▸ **EXERCISE DETAILS**:
Lines with "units" in them are to be located in the listing below and copied.

▸ **DATA TO USE**:

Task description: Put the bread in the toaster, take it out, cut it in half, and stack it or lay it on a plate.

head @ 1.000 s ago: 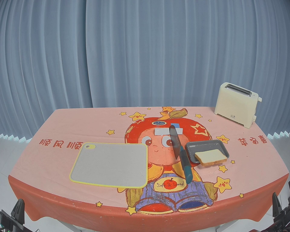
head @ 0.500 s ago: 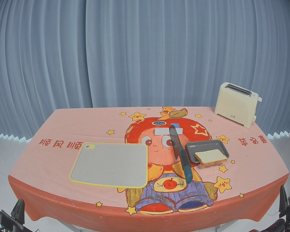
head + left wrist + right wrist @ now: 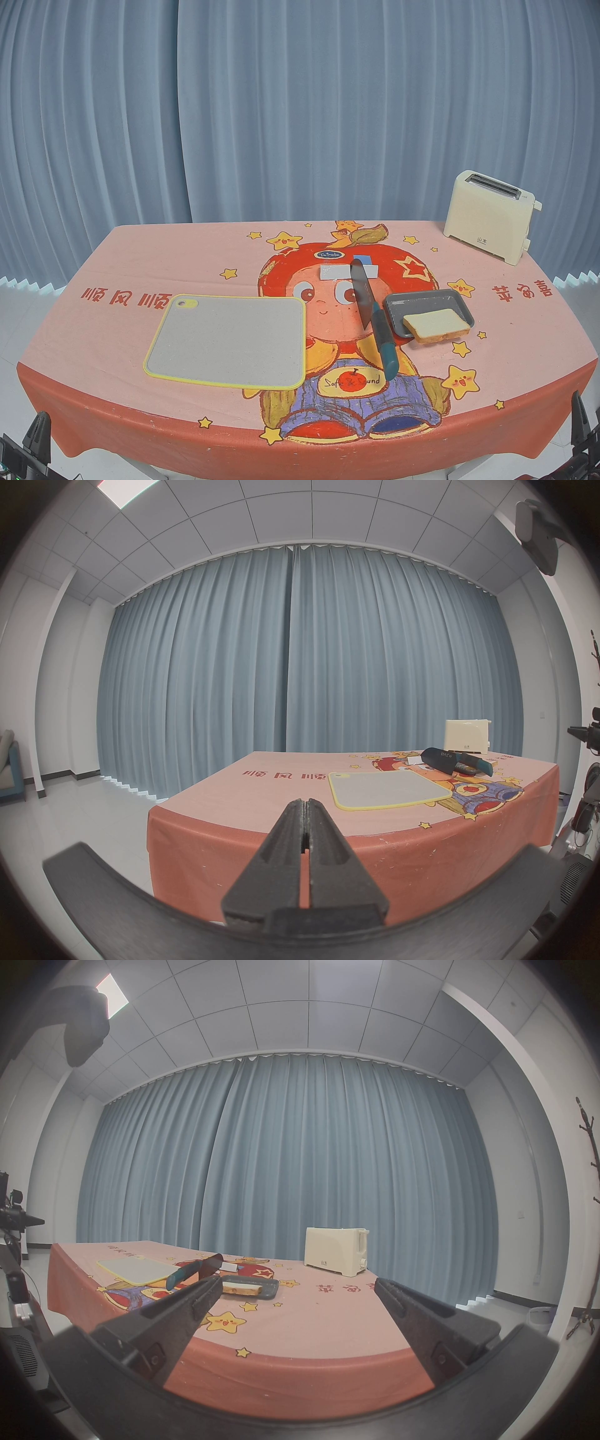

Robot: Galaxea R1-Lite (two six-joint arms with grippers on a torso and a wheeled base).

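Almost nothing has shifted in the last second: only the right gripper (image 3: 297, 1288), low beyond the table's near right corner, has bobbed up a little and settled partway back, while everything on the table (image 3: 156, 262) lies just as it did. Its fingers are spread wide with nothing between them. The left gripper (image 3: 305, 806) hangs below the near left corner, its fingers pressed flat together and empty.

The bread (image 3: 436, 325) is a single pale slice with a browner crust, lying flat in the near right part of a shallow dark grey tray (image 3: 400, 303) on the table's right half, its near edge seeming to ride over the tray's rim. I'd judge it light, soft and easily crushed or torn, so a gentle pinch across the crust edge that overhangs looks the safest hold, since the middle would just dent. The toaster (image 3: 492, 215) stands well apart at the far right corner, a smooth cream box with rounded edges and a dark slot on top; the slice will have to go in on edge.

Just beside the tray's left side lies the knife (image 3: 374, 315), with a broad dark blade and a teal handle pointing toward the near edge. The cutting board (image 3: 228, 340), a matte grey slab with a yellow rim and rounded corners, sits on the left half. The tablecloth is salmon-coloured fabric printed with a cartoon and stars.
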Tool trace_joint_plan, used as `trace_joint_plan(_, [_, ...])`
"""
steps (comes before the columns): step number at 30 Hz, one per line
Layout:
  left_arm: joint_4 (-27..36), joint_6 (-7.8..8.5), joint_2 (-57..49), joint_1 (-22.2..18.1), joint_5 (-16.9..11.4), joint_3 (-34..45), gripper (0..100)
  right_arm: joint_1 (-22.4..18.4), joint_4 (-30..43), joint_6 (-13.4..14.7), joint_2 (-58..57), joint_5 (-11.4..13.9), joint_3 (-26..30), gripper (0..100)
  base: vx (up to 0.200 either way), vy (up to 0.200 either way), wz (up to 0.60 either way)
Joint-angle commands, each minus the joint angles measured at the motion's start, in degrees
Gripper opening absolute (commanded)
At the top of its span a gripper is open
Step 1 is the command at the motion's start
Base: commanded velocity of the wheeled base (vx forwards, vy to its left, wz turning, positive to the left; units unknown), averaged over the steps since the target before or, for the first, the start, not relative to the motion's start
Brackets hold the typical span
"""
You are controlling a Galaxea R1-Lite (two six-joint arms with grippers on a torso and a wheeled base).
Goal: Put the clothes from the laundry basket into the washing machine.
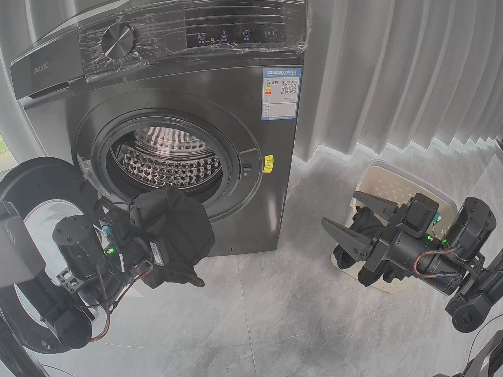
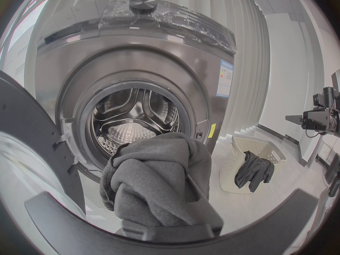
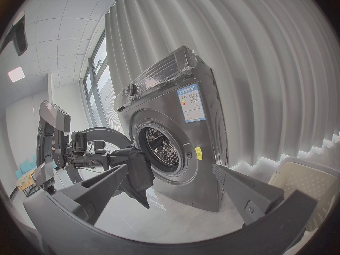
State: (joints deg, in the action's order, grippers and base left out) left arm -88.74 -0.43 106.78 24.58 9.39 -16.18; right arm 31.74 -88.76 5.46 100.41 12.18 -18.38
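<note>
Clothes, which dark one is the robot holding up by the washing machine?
The bunched garment in the left gripper, hanging before the washing machine's open drum. The other garment is draped over the laundry basket rim, with no gripper holding it.

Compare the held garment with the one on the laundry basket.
The held garment hangs bunched in the left end effector, off the floor; the basket garment drapes over the rim of the laundry basket. The held garment is right before the open washing machine; the basket garment lies away from it. Both are dark cloth.
</note>
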Motion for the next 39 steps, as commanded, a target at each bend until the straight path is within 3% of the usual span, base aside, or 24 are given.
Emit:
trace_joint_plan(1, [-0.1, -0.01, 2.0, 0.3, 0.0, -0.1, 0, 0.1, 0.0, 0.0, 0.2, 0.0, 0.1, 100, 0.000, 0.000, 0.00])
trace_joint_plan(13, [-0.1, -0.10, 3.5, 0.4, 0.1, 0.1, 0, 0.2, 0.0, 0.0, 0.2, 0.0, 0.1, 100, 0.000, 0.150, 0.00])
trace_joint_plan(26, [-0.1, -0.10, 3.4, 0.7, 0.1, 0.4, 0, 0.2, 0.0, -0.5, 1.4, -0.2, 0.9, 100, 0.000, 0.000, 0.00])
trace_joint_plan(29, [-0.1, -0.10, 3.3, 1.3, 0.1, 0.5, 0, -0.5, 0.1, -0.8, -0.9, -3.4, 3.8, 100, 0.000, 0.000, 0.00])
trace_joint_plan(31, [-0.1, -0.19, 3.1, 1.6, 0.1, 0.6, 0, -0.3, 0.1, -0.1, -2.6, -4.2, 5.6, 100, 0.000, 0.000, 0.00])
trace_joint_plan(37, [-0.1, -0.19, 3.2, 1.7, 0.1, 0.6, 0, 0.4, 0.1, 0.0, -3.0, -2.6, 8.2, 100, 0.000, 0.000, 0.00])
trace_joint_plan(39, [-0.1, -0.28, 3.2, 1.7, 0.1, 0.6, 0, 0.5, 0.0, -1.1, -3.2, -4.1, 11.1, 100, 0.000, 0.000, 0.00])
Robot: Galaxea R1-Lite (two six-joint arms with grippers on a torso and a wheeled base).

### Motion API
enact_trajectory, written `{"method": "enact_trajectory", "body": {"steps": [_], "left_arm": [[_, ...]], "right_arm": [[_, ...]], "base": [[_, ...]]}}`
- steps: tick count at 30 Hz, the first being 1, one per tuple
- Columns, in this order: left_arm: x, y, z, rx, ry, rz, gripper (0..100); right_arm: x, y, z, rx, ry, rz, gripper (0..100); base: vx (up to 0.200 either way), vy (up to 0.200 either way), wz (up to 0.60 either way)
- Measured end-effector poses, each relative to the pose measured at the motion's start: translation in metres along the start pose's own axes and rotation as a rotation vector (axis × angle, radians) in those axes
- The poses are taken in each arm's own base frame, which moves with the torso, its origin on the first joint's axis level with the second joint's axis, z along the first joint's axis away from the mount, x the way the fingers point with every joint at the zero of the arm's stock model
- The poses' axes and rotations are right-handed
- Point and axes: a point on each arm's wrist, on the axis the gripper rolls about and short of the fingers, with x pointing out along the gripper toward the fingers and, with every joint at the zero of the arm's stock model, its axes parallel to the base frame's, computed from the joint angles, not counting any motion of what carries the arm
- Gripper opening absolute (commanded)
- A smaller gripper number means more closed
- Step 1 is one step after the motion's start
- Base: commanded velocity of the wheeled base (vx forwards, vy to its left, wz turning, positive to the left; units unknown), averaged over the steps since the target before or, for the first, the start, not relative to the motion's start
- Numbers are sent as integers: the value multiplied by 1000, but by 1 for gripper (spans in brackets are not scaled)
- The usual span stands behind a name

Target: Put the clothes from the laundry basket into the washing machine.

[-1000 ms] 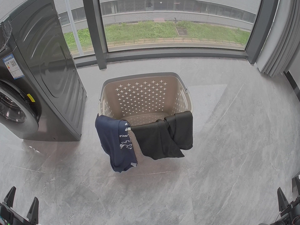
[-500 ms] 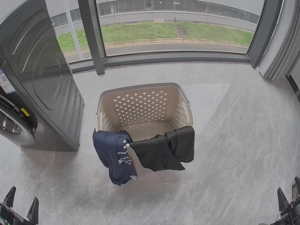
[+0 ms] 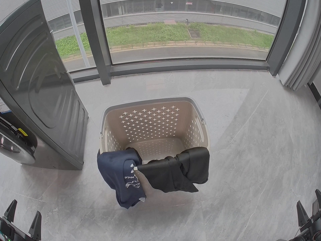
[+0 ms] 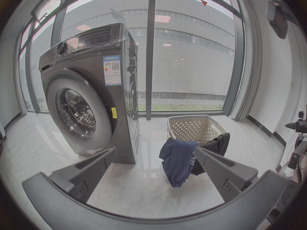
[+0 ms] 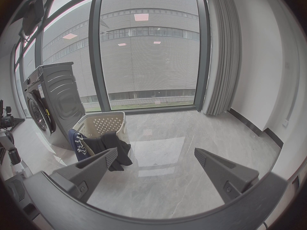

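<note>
Grey stone floor [image 3: 254, 144] with the laundry basket [image 3: 152, 117] standing upright on it, taken as the reference. Window wall [image 3: 187, 24] runs along the basket's far side, a little apart from it; a pale curtain [image 3: 301, 51] hangs at the window's end, far right of the basket. Washing machine [image 3: 40, 84], dark grey, stands to the basket's left, close but not touching, its side panel turned to the basket; its round glass door [image 4: 76, 112] looks shut against the front. Black garment [image 3: 177, 171] is draped over the basket's near rim toward the right corner, most of it hanging down the outside wall. Navy garment [image 3: 117, 174] with white print hangs over the near left corner of the same rim, just beside the black one, its lower end nearest the floor. Left gripper [image 3: 25, 207] is low, near-left of the basket and well apart from it, fingers spread wide, nothing between them. Right gripper [image 5: 154, 150] is near-right of the basket, also well apart, fingers spread, holding nothing.
</note>
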Motion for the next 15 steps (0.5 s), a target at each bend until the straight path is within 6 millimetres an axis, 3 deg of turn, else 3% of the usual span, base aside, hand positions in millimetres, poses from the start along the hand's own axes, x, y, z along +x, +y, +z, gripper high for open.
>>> {"method": "enact_trajectory", "body": {"steps": [4,13,15], "left_arm": [[0,0,0,0,0,0,100],[0,0,0,0,0,0,100],[0,0,0,0,0,0,100]], "right_arm": [[0,0,0,0,0,0,100],[0,0,0,0,0,0,100],[0,0,0,0,0,0,100]], "base": [[0,0,0],[200,0,0],[0,0,0]]}}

▸ **REPLY**:
Base: commanded velocity of the wheeled base (vx forwards, vy to its left, wz turning, positive to the left; units unknown), averaged over the steps since the target before or, for the first, the start, not relative to the motion's start
- Base: commanded velocity of the wheeled base (vx forwards, vy to its left, wz turning, positive to the left; units unknown), averaged over the steps since the target before or, for the first, the start, not relative to the motion's start

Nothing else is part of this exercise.